> _How to complete this task_: Write out the entries exactly, leaving out every picture.

> _Given data_:

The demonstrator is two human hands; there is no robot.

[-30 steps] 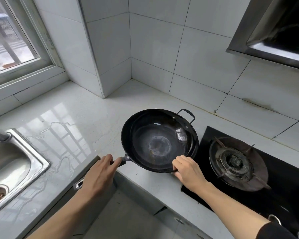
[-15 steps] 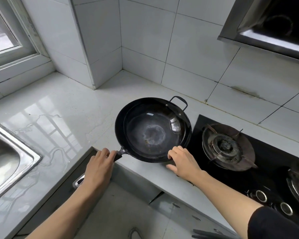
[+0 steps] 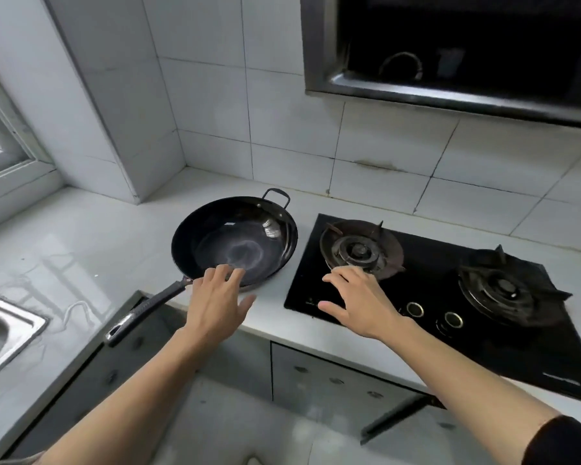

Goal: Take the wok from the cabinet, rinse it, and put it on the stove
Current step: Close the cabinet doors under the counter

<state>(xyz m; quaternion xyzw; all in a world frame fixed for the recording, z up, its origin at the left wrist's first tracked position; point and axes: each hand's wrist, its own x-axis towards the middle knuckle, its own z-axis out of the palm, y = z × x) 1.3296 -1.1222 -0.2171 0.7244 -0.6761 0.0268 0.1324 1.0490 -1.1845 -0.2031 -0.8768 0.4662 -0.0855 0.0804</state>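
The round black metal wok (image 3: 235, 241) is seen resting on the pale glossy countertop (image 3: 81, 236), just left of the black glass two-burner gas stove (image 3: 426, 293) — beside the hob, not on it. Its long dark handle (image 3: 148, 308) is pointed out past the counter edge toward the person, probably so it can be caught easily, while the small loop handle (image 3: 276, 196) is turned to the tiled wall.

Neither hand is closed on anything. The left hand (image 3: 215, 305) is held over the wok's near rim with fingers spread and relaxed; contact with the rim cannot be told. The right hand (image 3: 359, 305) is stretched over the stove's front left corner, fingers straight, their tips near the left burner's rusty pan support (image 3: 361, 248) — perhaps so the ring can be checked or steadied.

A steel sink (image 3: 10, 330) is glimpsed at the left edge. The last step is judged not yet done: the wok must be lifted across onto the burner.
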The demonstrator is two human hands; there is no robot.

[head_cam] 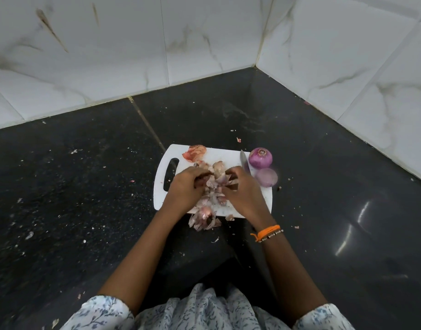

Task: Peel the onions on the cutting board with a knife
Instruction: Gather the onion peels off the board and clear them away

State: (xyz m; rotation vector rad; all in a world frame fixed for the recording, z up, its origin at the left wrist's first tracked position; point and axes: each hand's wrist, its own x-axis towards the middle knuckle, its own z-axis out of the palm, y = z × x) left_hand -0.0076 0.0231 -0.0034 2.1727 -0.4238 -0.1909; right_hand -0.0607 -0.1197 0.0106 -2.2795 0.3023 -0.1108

> _Result for this exercise_:
The demonstrator is two human hands; there is no robot.

[-30 steps] 
[-15 steps] 
[+0 steps] 

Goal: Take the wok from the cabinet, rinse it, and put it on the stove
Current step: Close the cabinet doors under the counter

<state>(xyz m; quaternion xyzw; all in a world frame fixed for the recording, z up, its origin at the left wrist's first tracked position; point and axes: each hand's wrist, its own x-axis towards the middle knuckle, its own z-axis out of the palm, y = z × x) 1.3296 -1.1222 -0.2171 0.7244 -0.6761 0.0268 0.1324 1.0490 -1.1845 -0.2031 -0.8768 0.4662 -0.0855 0.0804</state>
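The round black metal wok (image 3: 235, 241) is seen resting on the pale glossy countertop (image 3: 81, 236), just left of the black glass two-burner gas stove (image 3: 426, 293) — beside the hob, not on it. Its long dark handle (image 3: 148, 308) is pointed out past the counter edge toward the person, probably so it can be caught easily, while the small loop handle (image 3: 276, 196) is turned to the tiled wall.

Neither hand is closed on anything. The left hand (image 3: 215, 305) is held over the wok's near rim with fingers spread and relaxed; contact with the rim cannot be told. The right hand (image 3: 359, 305) is stretched over the stove's front left corner, fingers straight, their tips near the left burner's rusty pan support (image 3: 361, 248) — perhaps so the ring can be checked or steadied.

A steel sink (image 3: 10, 330) is glimpsed at the left edge. The last step is judged not yet done: the wok must be lifted across onto the burner.
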The demonstrator is two human hands; there is no robot.

[head_cam] 

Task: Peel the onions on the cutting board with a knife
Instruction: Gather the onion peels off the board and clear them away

State: (xyz m; rotation vector rad; all in a world frame fixed for the recording, z up, its origin at the left wrist's first tracked position; point and axes: each hand's wrist, its own x-axis towards the middle knuckle, its own z-axis out of the palm, y = z × x) left_hand -0.0076 0.0231 -0.0034 2.1727 -0.4238 -0.1909; right_hand -0.0607 -0.1197 0.0106 -2.2795 0.3023 -0.1108

The output requires no additions.